Henry III’s mismanagement of the realm through failure in foreign wars, rebellion in Gascony, poor distribution of patronage and increasing financial and judicial grievances, had led to increasing baronial dissatisfaction. This culminated in the Provisions of Oxford (1258) and Westminster (1259) where the barons forced reforms on the King. These covered three broad areas of grievance. The first was to check his favouritism of his foreign relatives. The second involved restructuring a judicial system which had become increasingly unjust, and the third was an attempt to force the royal finances to be better managed, reducing the need for constant, excessive taxation.

However this watershed moment in English constitutional history, which forced the King to have a privy council partly elected by the nobility, was soon undermined.  Fracturing in the baronial party meant that the King was able to secure a Papal Bull in 1261, declaring the provisions as null and void.  But the royal faction was similarly disparate, and infighting caused by political manoeuvring for power surrounding the Lord Edward (later Edward I) and Queen Eleanor alienated several keys nobles from the King’s cause. When Simon de Montfort returned to England in 1263 to lead the baronial faction, the scene was set for a civil war. This began with both sides raiding the lands of their rivals, with side neither gaining a clear advantage.

Soon both sides attempted to end the troubles peacefully at the Mise of Amiens (1264) when Henry III and Earl Simon de Montfort’s parties agreed to the arbitration of the King of France, Louis IX.  Perhaps unsurprisingly Louis ruled heavily in favour of his fellow royal, which far from ensuring peace left no option to the baronial faction but full scale civil war. A series of sieges (the mainstay of medieval warfare) ensued with neither side gaining significant advantage, and it was not until the Battle of Lewes (14 May 1264) that the two opposing forces met in strength.

Sword, probably English, about 1250. IX.5614

Sword, probably English, about 1250. IX.5614


Despite having fewer troops, perhaps as little as half the King’s number, the baronial army under Simon de Montfort won a significant victory.  A seasoned campaigner experienced from the Crusaders and fighting a series of rebellions in Gascony, Simon de Montfort was able to outmanoeuvre the much larger royal army with a forced march in darkness, overwhelming royal sentries and deploying his force on the high ground.

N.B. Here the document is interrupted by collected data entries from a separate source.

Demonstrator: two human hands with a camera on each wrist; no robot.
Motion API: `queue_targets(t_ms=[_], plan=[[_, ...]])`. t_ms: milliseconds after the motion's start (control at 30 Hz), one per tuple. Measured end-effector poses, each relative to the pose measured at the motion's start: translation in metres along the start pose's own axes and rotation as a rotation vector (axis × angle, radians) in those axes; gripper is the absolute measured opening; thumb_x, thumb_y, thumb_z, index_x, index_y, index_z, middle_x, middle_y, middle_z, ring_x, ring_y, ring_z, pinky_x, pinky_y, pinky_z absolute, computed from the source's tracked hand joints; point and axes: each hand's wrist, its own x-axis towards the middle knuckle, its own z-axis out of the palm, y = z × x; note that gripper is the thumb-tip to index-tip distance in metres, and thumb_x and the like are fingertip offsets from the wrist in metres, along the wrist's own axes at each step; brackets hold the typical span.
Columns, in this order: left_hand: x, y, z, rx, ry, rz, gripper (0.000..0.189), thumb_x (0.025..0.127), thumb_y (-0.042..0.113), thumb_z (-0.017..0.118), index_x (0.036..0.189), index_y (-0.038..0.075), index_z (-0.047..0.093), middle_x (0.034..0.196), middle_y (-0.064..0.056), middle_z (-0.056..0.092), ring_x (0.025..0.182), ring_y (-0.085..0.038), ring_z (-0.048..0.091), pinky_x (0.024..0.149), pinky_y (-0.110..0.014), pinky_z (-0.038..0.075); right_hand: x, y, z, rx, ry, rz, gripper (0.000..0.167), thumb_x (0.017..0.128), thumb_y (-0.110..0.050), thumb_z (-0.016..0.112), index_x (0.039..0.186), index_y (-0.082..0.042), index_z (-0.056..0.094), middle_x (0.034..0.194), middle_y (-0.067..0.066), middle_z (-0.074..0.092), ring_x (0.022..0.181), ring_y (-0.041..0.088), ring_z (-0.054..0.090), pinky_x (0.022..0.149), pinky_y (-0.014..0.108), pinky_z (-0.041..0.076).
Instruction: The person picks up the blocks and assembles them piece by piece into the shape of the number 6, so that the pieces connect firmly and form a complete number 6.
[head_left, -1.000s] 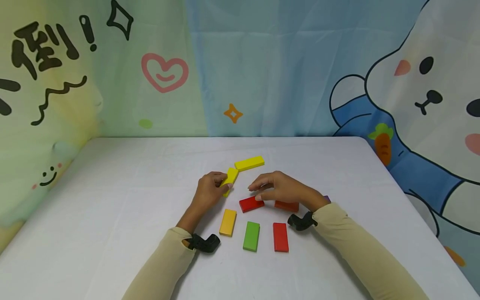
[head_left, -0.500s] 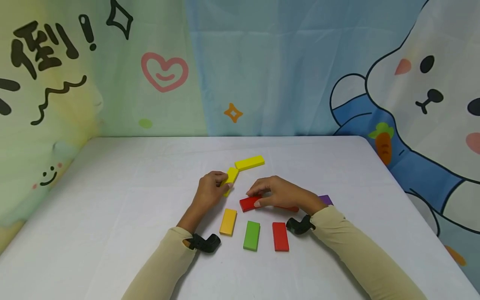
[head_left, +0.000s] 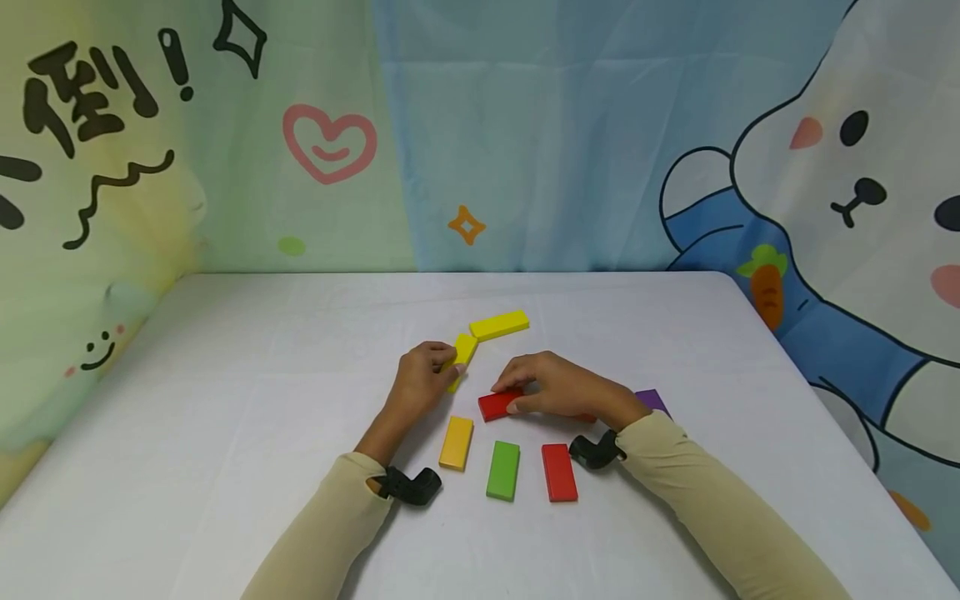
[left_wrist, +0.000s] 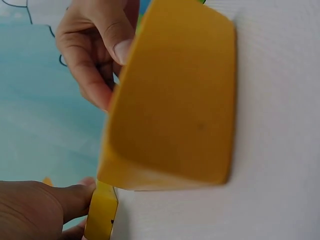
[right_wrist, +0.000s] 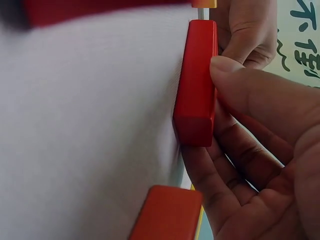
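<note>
My left hand (head_left: 425, 375) pinches a yellow block (head_left: 463, 352) between thumb and fingers; its far end meets a second yellow block (head_left: 499, 325). In the left wrist view that held yellow block (left_wrist: 102, 212) shows low down at the fingertips. My right hand (head_left: 558, 383) grips a red block (head_left: 495, 406), thumb on the near side and fingers behind. The right wrist view shows the thumb pressed on this red block (right_wrist: 196, 75), which sits close over the white cloth. An orange block (head_left: 588, 418) is mostly hidden under the right hand.
Nearer the person lie an amber block (head_left: 456, 443), a green block (head_left: 503, 471) and another red block (head_left: 559, 472). A purple block (head_left: 652, 400) shows beyond the right wrist. Black wrist cameras (head_left: 408, 486) jut out close to the blocks. A printed curtain (head_left: 540, 167) hangs behind the table.
My right hand has come down and its fingers have closed round the red block. The nearer red block has turned slightly beside the right wrist camera. My left hand stays in place.
</note>
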Motion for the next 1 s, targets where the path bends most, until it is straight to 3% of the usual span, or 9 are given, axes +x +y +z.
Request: queue_targets(t_ms=[233, 500, 867, 1000], plan=[[-0.0020, 0.0015, -0.0004, 0.036, 0.011, 0.038, 0.030, 0.089, 0.004, 0.069, 0.116, -0.008, 0.067, 0.116, -0.019, 0.063, 0.104, -0.031, 0.061, 0.088, -0.040, 0.053, 0.0013, -0.0057, -0.0007, -0.055, -0.022, 0.001, 0.031, 0.087, -0.017, 0.075, 0.118, -0.015, 0.071, 0.113, -0.005, 0.063, 0.102, 0.014, 0.055, 0.090, 0.030, 0.049], [-0.0003, 0.0041, 0.0000, 0.035, -0.014, -0.029, 0.036, 0.090, 0.008, 0.070, 0.123, -0.005, 0.064, 0.122, -0.017, 0.061, 0.110, -0.029, 0.059, 0.093, -0.040, 0.050, 0.0016, -0.0096, -0.0013, -0.094, -0.031, 0.014, 0.031, 0.088, -0.016, 0.074, 0.118, -0.014, 0.071, 0.113, -0.005, 0.062, 0.102, 0.013, 0.055, 0.090, 0.029, 0.048], [0.0005, 0.0028, -0.0006, 0.029, -0.020, -0.017, 0.031, 0.090, 0.006, 0.069, 0.120, -0.003, 0.067, 0.121, -0.016, 0.061, 0.109, -0.029, 0.059, 0.094, -0.041, 0.049, 0.0045, -0.0085, -0.0004, -0.115, -0.018, 0.000, 0.029, 0.087, -0.016, 0.074, 0.116, -0.013, 0.072, 0.109, -0.006, 0.062, 0.098, 0.012, 0.055, 0.087, 0.029, 0.050], [0.0014, 0.0030, -0.0009, 0.029, -0.018, -0.005, 0.023, 0.090, 0.006, 0.069, 0.111, -0.003, 0.071, 0.120, -0.017, 0.062, 0.109, -0.029, 0.058, 0.094, -0.041, 0.049, 0.0055, -0.0072, -0.0004, -0.115, -0.015, 0.000, 0.028, 0.087, -0.017, 0.075, 0.115, -0.013, 0.072, 0.108, -0.007, 0.063, 0.097, 0.012, 0.055, 0.087, 0.029, 0.050]])
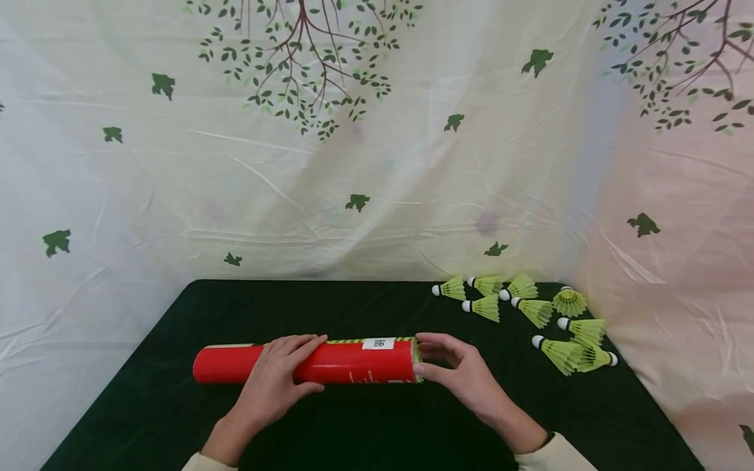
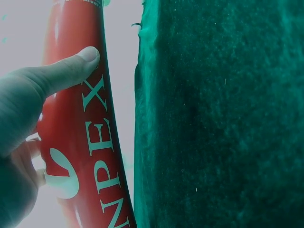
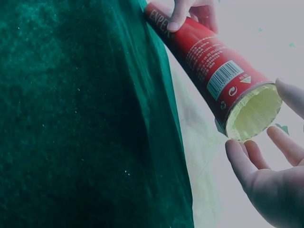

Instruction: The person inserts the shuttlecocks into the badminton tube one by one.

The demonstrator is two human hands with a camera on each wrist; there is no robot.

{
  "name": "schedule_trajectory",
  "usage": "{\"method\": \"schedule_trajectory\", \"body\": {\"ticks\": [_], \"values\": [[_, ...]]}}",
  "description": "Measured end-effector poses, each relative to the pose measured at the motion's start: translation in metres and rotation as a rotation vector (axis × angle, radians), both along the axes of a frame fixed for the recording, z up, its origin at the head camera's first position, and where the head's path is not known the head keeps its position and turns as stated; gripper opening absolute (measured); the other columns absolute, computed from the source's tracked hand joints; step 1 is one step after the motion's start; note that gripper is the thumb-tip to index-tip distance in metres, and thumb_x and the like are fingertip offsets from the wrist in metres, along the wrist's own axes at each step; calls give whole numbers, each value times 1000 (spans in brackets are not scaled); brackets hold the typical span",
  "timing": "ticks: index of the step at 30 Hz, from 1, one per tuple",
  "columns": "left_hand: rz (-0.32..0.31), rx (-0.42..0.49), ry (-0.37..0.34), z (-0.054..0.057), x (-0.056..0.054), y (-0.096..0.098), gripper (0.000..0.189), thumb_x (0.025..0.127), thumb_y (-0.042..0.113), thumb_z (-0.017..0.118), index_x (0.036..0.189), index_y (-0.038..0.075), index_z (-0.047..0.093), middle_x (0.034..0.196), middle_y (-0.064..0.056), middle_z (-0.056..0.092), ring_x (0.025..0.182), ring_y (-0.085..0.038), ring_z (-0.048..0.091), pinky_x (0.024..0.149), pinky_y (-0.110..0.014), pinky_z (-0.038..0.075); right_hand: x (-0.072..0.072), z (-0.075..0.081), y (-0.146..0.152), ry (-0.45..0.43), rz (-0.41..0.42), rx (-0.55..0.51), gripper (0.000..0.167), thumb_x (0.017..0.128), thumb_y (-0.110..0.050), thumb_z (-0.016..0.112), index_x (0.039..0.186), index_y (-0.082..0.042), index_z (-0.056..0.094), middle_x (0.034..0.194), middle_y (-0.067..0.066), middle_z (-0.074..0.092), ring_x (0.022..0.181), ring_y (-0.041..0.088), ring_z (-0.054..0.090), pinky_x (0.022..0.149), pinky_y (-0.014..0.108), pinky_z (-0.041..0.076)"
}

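Observation:
A red shuttlecock tube (image 1: pixel 365 363) lies sideways on the dark green cloth, its open end toward the right. My left hand (image 1: pixel 277 373) grips it around the middle, thumb (image 2: pixel 71 71) on the near side and fingers over the top. At the open end, my right hand (image 1: pixel 462 376) is spread around the rim, fingertips at or very near its edge. The yellow skirt of a shuttlecock (image 3: pixel 256 114) shows inside that end, in the right wrist view. How far the tube is filled is hidden.
Several loose yellow shuttlecocks with white heads, such as this one (image 1: pixel 484 307), lie at the table's back right. The dark green table (image 1: pixel 147 392) meets a pale curtain (image 1: pixel 283 196) with leaf prints behind it and at the sides.

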State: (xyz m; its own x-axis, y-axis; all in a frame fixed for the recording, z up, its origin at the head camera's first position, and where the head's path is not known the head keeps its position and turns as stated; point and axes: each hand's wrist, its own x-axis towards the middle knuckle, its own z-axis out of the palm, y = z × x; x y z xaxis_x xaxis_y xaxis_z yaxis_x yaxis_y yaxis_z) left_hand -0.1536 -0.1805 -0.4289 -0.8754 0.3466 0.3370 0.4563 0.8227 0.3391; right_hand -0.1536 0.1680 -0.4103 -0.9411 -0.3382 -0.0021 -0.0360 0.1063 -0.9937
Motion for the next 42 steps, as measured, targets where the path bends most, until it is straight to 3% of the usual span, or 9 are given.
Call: {"method": "schedule_trajectory", "body": {"ticks": [12,30,36,42], "values": [[1,-2,5,-1,0,1,87,70,30,93,146,32,52,136,3,58,122,-24,51,101,-58,42,0,-1,1,-19,33,-22,59,91,-20,75,143,-7,51,140,15,52,124,33,52,96,44,50],[12,17,3,1,0,2,87,71,32,92,147,30,51,137,0,58,122,-26,51,103,-60,40,3,0,-11,-117,-45,-171,60,91,-12,73,145,-5,48,142,16,49,125,33,51,100,44,48],[6,16,-7,1,-1,2,86,71,31,92,147,31,52,137,1,58,122,-25,51,103,-59,40,4,0,-7,-127,-47,-160,59,91,-13,73,144,-5,48,143,16,49,127,32,51,102,44,48],[-5,11,-19,1,-1,1,85,71,31,92,147,32,51,137,2,58,122,-23,51,102,-60,41,2,-6,8,-80,-51,-85,59,92,-16,74,144,-3,49,145,19,48,130,36,51,103,45,47]]}}
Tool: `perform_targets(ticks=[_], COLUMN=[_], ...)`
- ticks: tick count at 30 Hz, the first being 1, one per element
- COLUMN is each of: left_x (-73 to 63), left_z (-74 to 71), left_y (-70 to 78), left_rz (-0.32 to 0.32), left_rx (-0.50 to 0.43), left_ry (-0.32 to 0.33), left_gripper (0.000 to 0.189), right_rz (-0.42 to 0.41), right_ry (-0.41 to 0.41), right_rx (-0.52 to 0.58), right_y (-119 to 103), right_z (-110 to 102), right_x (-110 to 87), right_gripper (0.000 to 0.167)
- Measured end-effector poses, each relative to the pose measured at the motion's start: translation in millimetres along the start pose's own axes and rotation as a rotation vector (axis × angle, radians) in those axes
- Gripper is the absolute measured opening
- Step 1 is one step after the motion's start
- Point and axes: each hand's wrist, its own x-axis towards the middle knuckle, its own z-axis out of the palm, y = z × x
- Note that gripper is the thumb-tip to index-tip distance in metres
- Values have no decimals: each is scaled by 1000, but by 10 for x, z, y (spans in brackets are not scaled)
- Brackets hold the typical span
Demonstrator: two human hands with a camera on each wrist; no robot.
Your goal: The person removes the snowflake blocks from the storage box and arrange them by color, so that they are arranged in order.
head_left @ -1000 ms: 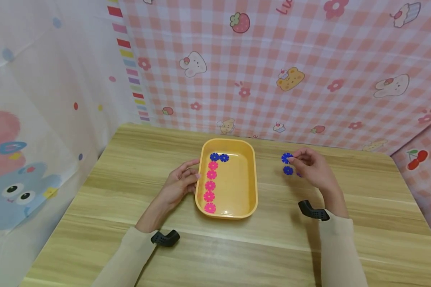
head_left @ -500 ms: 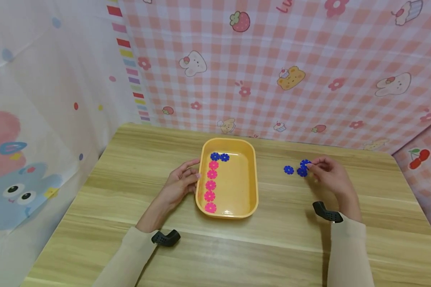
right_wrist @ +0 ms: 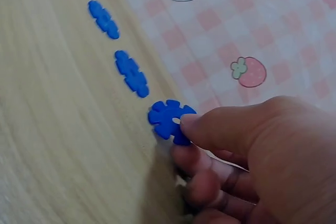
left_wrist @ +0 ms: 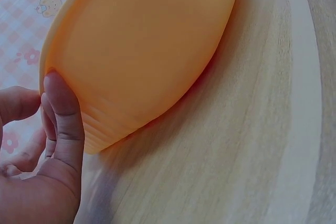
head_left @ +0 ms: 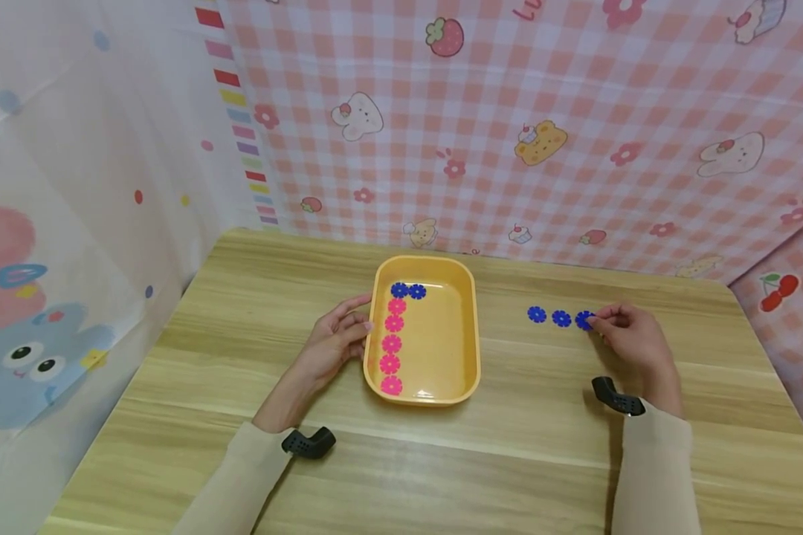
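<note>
A yellow tray (head_left: 442, 405) stands mid-table, with a column of several pink snowflake discs (head_left: 392, 344) along its left side and two blue snowflake discs (head_left: 417, 292) at its far end. My left hand (head_left: 331, 342) holds the tray's left rim between thumb and fingers; the left wrist view shows the tray's outer wall (left_wrist: 142, 45) beside the thumb. To the right of the tray, my right hand (head_left: 636, 338) pinches a blue snowflake disc (right_wrist: 167, 120) by its edge. Two more blue discs, a middle one (head_left: 561, 319) and a left one (head_left: 537, 314), lie beside it in a row.
The wood-grain table (head_left: 401, 475) carries everything. Behind it hangs a pink checked cloth (head_left: 482, 96), and a white printed cloth (head_left: 107, 148) covers the left side. Each wrist wears a black camera mount, the left one (head_left: 309, 443) and the right one (head_left: 618, 396).
My right hand has moved right and toward me with the blue snowflake disc, from above the other two to the right end of their row. My left hand has stayed on the tray.
</note>
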Motion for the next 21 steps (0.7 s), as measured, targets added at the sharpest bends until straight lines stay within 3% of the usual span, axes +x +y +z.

By way of contrast to the Earl Simon, King Henry was no warrior but a scholarly and pious man, who contemporaries said was better suited to a hair shirt than a mail one. De Montfort not only demonstrated his strategic superiority over his King by his forced march and domination of the best ground, but he also showed tactical shrewdness in the disposition of his forces.  Drawing his army into four divisions (known contemporarily as ‘battles’) he deployed three of these to his front and, crucially, kept the fourth under his own command as a reserve.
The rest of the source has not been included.